▸ Aim of the exercise
Please copy the listing that follows exactly, leaving out any pictures.
--- START ---
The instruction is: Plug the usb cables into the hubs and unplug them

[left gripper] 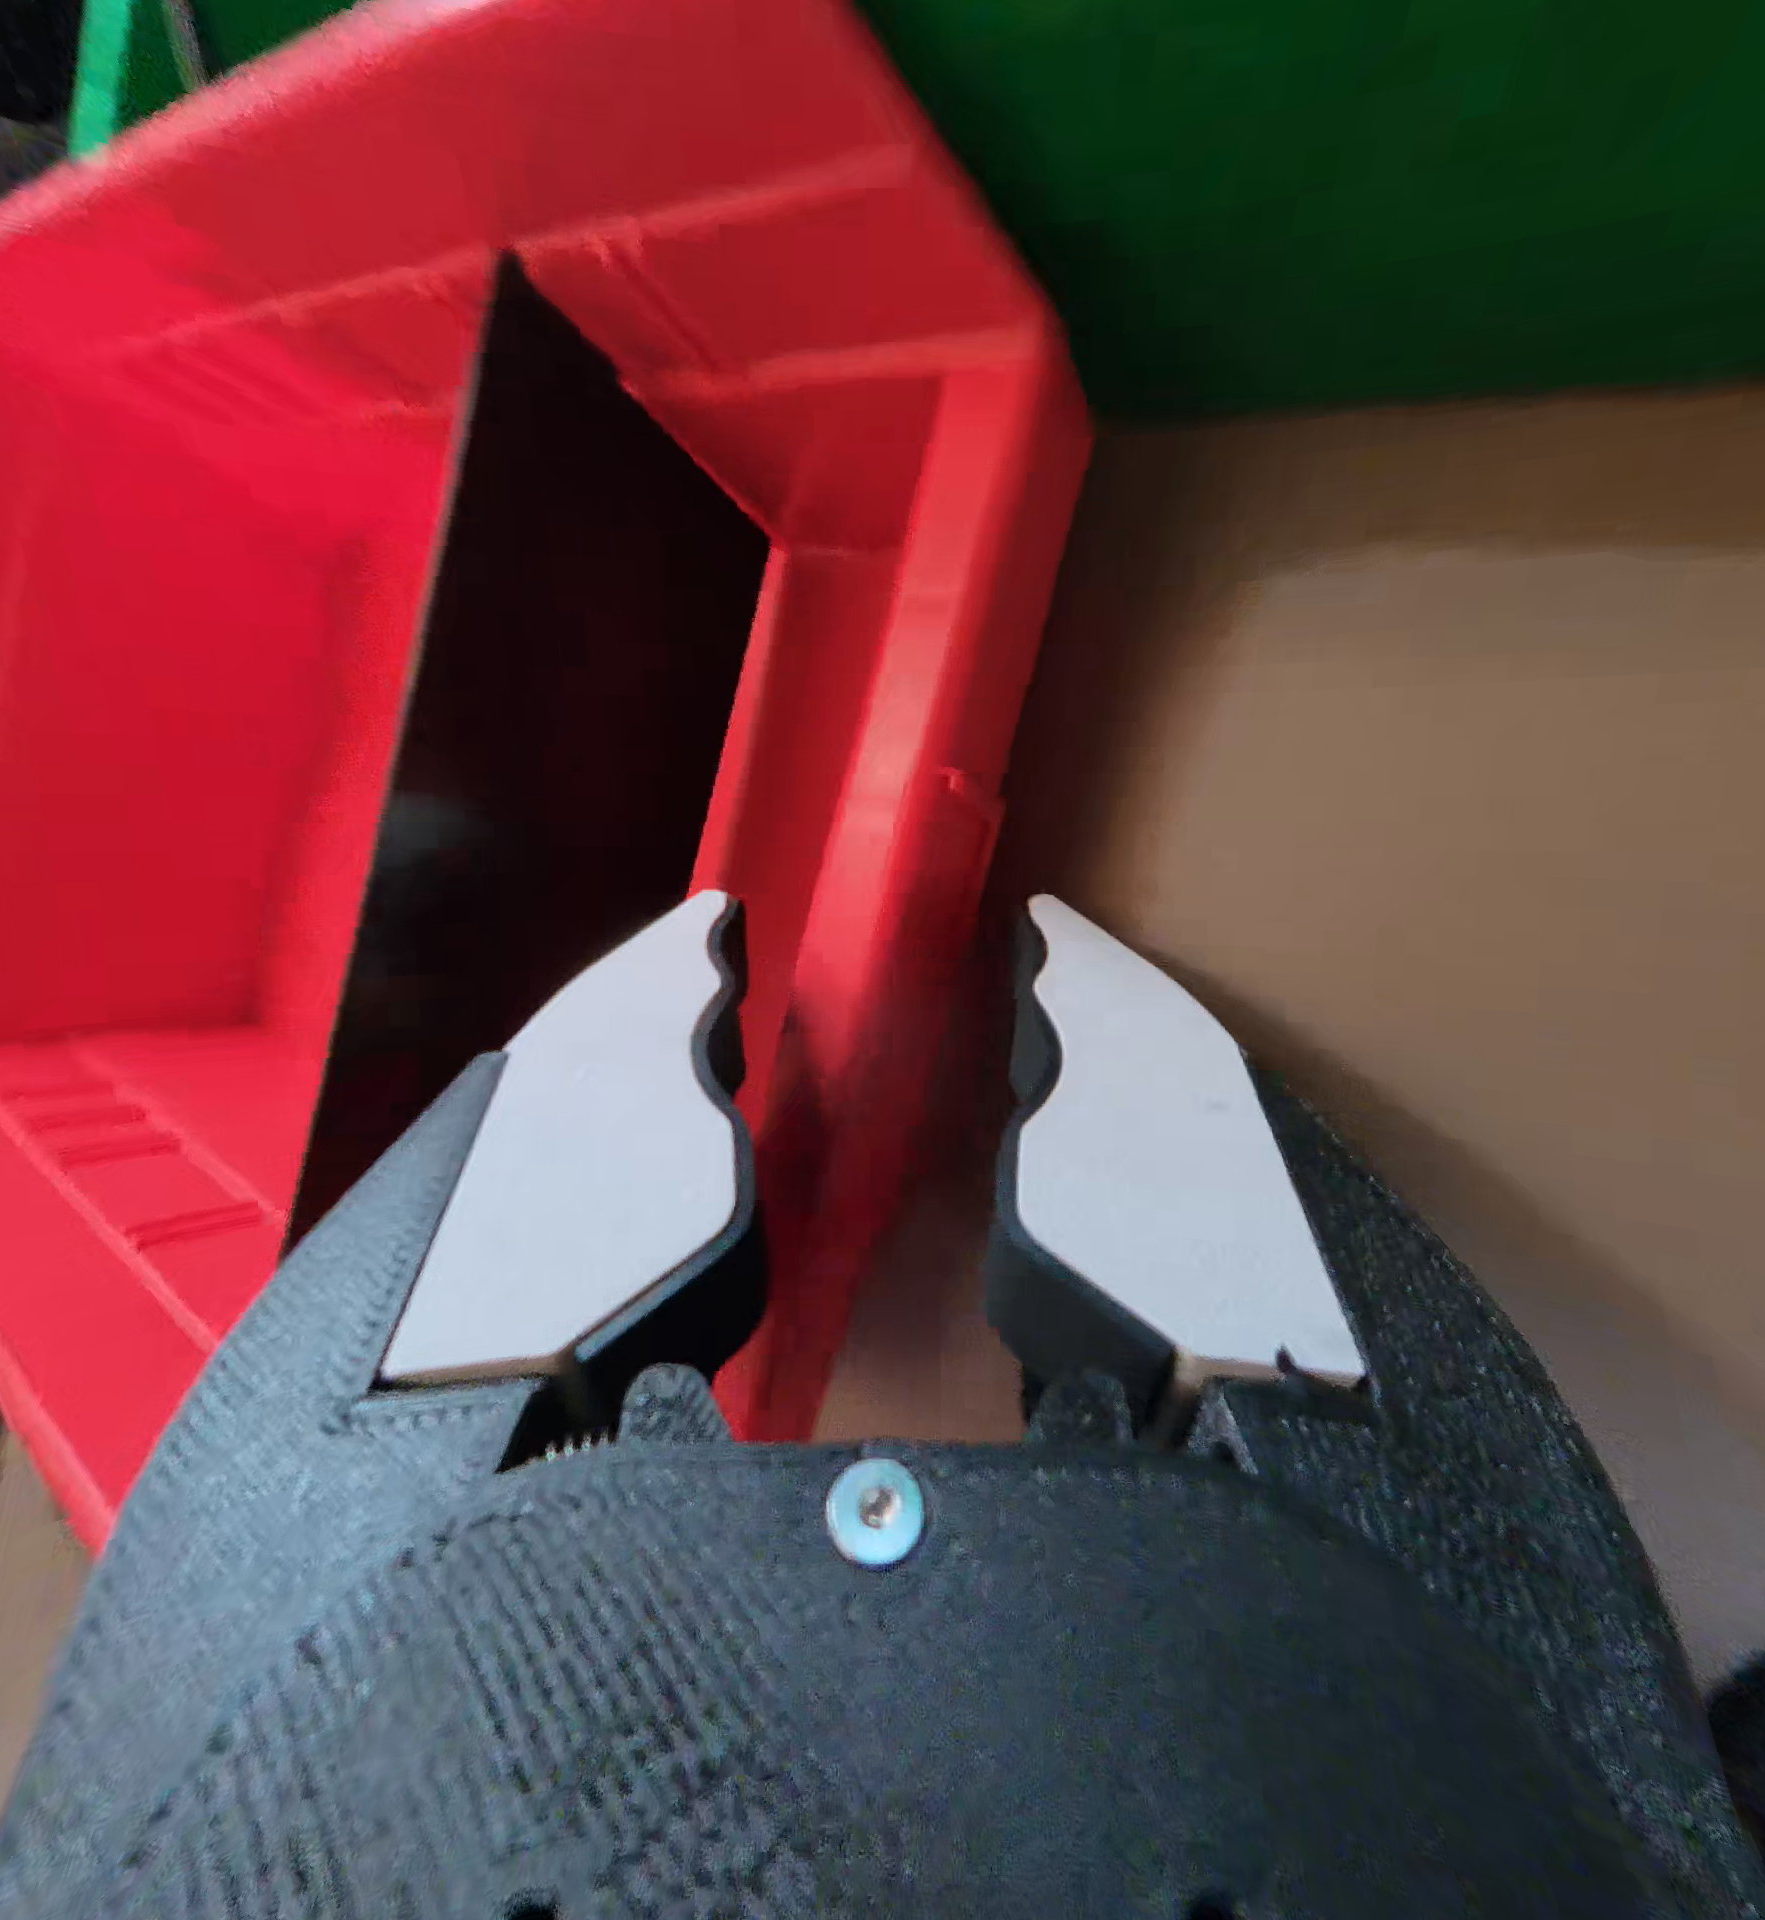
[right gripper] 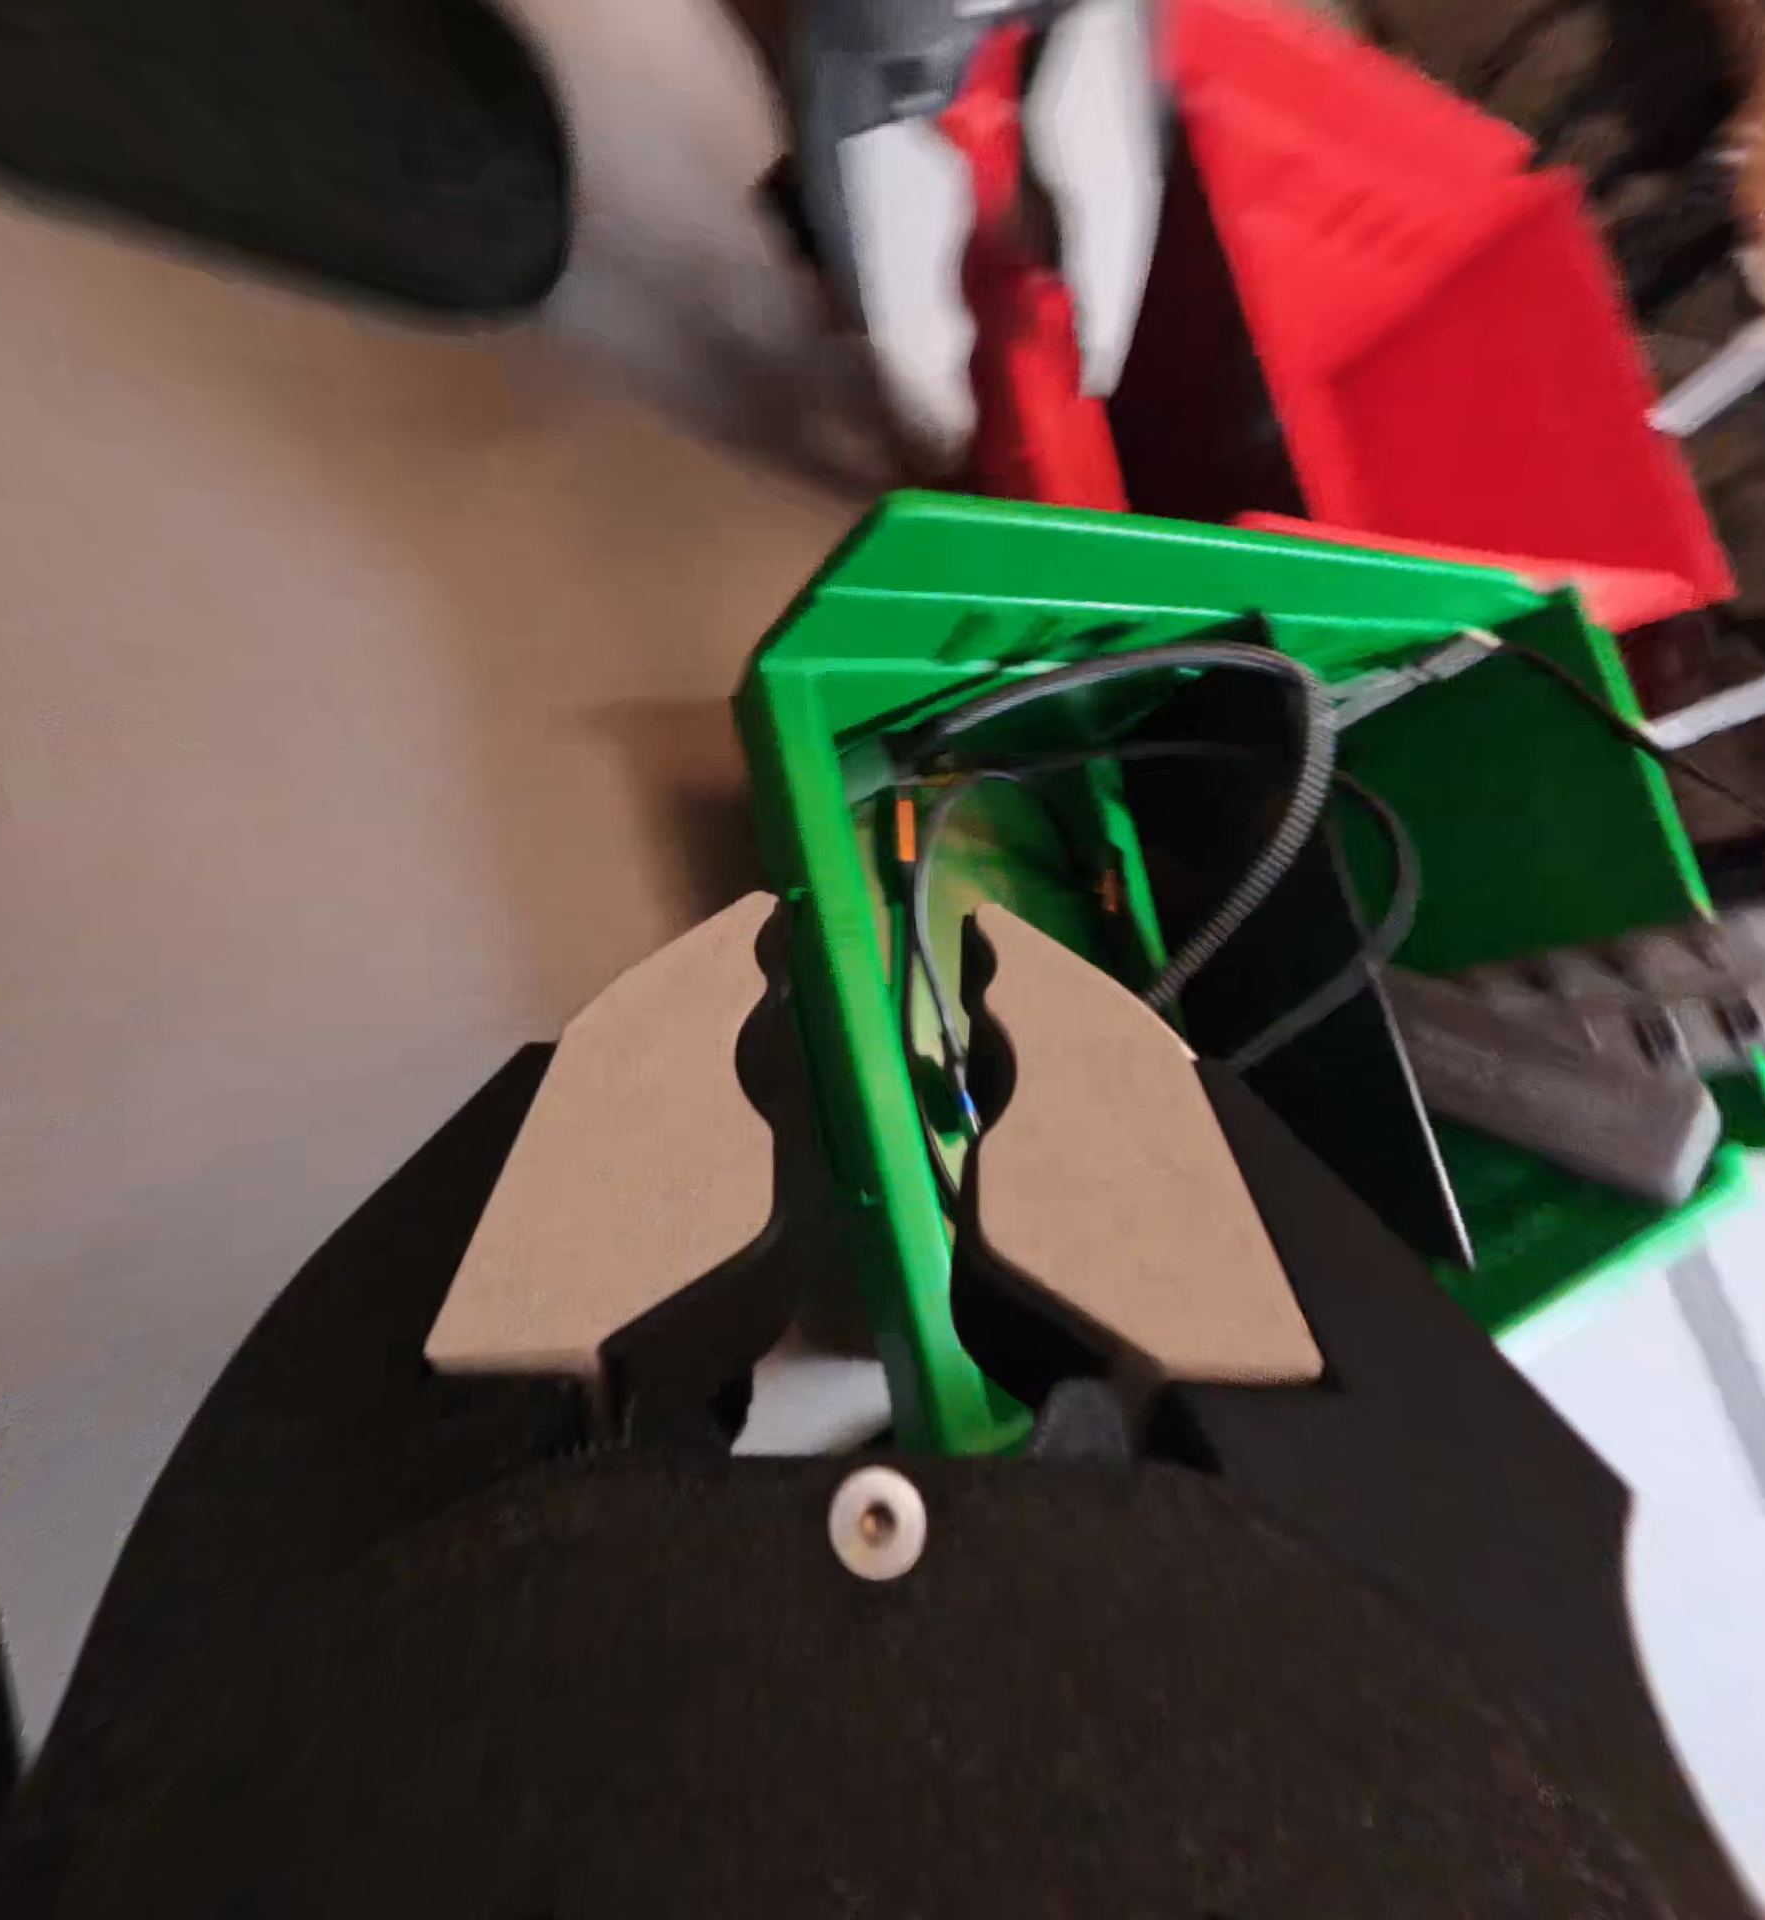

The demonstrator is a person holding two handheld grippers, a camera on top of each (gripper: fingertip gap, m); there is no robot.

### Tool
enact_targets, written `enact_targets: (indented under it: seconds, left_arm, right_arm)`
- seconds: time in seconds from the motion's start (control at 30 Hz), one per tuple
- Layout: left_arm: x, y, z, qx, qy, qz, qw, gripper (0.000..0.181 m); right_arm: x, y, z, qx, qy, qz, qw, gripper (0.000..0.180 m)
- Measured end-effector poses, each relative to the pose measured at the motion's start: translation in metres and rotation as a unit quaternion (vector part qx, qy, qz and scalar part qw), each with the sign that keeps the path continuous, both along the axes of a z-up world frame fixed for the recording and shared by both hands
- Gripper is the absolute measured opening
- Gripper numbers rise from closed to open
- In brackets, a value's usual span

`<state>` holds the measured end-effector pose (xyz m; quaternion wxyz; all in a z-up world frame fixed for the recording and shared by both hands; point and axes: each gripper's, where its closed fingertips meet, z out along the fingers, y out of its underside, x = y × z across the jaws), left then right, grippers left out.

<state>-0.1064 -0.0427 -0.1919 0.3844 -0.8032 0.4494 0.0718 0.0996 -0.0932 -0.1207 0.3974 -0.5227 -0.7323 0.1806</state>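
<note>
The usb cables [right gripper: 1304, 831] lie in the middle of the right wrist view, looped dark and thin inside a green bin [right gripper: 1512, 790], one of them braided. A grey bar with a row of sockets, most likely one of the hubs [right gripper: 1543, 1091], rests in the same bin at centre right, blurred; I cannot tell whether any cable is plugged into it. A black divider panel [right gripper: 1325, 1039] stands upright between cables and hub.

The right gripper [right gripper: 878, 925] straddles the near green wall at lower centre, one finger outside, one inside. The jaws are close on the wall, but whether they actually pinch it I cannot tell. The left gripper [left gripper: 883, 914] sits at lower centre of its own view with its jaws apart, astride the right-hand wall of a red bin [left gripper: 182, 644] without visibly pressing it. That bin shows only a black divider [left gripper: 566, 675] and bare red floor; no cable or hub is visible in it.

Judging by this, the step in hand is handling or steadying the two bins, with plugging not yet begun. The next move likely calls for freeing a claw from its wall, reaching into the green bin, and picking out one connector end without snagging the loops.
</note>
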Motion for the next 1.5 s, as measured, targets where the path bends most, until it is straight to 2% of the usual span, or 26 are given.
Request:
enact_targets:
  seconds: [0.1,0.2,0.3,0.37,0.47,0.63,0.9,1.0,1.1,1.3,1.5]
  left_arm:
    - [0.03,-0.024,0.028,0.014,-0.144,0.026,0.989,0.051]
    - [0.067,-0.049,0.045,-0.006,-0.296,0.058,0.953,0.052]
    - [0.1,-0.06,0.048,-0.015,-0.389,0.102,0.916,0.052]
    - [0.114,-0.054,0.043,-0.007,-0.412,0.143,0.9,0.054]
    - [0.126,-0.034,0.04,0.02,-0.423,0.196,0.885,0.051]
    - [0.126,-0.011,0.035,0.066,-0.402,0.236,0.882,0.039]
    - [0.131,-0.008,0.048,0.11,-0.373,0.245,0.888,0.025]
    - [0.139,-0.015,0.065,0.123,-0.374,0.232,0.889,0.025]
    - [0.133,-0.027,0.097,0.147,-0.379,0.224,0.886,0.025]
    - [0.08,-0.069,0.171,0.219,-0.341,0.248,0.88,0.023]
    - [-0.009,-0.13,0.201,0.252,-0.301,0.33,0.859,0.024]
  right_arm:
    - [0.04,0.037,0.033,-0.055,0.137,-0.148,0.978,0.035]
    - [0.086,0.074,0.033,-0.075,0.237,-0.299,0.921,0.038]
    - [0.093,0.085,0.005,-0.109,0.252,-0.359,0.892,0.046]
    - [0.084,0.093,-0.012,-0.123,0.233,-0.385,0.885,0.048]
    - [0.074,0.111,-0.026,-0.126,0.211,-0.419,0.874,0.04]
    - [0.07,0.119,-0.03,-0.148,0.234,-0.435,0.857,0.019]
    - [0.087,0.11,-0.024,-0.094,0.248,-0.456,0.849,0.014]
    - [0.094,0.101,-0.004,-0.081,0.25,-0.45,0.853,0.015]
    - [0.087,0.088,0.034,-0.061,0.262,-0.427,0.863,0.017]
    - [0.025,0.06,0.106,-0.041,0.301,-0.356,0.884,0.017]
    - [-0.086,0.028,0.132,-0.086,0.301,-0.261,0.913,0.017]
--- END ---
▸ Output of the exercise
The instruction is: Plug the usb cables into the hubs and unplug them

[left gripper] 
[right gripper] 

The demonstrator is a person holding two handheld grippers, a camera on top of each (gripper: fingertip gap, m); there is no robot.

### Tool
enact_targets, written `enact_targets: (indented under it: seconds, left_arm, right_arm)`
- seconds: time in seconds from the motion's start (control at 30 Hz), one per tuple
- Layout: left_arm: x, y, z, qx, qy, qz, qw, gripper (0.000..0.181 m); right_arm: x, y, z, qx, qy, qz, qw, gripper (0.000..0.180 m)
- Measured end-effector poses, each relative to the pose measured at the motion's start: translation in metres and rotation as a unit quaternion (vector part qx, qy, qz and scalar part qw), each with the sign that keeps the path continuous, both along the axes of a z-up world frame fixed for the recording and shared by both hands
- Gripper is the absolute measured opening
- Gripper numbers rise from closed to open
- In brackets, a value's usual span

`<state>` holds the measured end-effector pose (xyz m; quaternion wxyz; all in a z-up world frame fixed for the recording and shared by both hands; point and axes: each gripper's, where its closed fingertips meet, z out along the fingers, y out of its underside, x = y × z across the jaws), left then right, grippers left out.

<state>-0.1064 -0.0427 -0.1919 0.3844 -0.8032 0.4494 0.0718 0.0996 -0.0932 -0.1207 0.3974 -0.5227 -0.7323 0.1806</state>
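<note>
The usb cables [right gripper: 1304, 831] lie in the middle of the right wrist view, looped dark and thin inside a green bin [right gripper: 1512, 790], one of them braided. A grey bar with a row of sockets, most likely one of the hubs [right gripper: 1543, 1091], rests in the same bin at centre right, blurred; I cannot tell whether any cable is plugged into it. A black divider panel [right gripper: 1325, 1039] stands upright between cables and hub.

The right gripper [right gripper: 878, 925] straddles the near green wall at lower centre, one finger outside, one inside. The jaws are close on the wall, but whether they actually pinch it I cannot tell. The left gripper [left gripper: 883, 914] sits at lower centre of its own view with its jaws apart, astride the right-hand wall of a red bin [left gripper: 182, 644] without visibly pressing it. That bin shows only a black divider [left gripper: 566, 675] and bare red floor; no cable or hub is visible in it.

Judging by this, the step in hand is handling or steadying the two bins, with plugging not yet begun. The next move likely calls for freeing a claw from its wall, reaching into the green bin, and picking out one connector end without snagging the loops.
</note>
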Motion for the next 1.5 s, as measured, targets where the path bends most, until it is straight to 2% of the usual span, or 26 are given.
Request:
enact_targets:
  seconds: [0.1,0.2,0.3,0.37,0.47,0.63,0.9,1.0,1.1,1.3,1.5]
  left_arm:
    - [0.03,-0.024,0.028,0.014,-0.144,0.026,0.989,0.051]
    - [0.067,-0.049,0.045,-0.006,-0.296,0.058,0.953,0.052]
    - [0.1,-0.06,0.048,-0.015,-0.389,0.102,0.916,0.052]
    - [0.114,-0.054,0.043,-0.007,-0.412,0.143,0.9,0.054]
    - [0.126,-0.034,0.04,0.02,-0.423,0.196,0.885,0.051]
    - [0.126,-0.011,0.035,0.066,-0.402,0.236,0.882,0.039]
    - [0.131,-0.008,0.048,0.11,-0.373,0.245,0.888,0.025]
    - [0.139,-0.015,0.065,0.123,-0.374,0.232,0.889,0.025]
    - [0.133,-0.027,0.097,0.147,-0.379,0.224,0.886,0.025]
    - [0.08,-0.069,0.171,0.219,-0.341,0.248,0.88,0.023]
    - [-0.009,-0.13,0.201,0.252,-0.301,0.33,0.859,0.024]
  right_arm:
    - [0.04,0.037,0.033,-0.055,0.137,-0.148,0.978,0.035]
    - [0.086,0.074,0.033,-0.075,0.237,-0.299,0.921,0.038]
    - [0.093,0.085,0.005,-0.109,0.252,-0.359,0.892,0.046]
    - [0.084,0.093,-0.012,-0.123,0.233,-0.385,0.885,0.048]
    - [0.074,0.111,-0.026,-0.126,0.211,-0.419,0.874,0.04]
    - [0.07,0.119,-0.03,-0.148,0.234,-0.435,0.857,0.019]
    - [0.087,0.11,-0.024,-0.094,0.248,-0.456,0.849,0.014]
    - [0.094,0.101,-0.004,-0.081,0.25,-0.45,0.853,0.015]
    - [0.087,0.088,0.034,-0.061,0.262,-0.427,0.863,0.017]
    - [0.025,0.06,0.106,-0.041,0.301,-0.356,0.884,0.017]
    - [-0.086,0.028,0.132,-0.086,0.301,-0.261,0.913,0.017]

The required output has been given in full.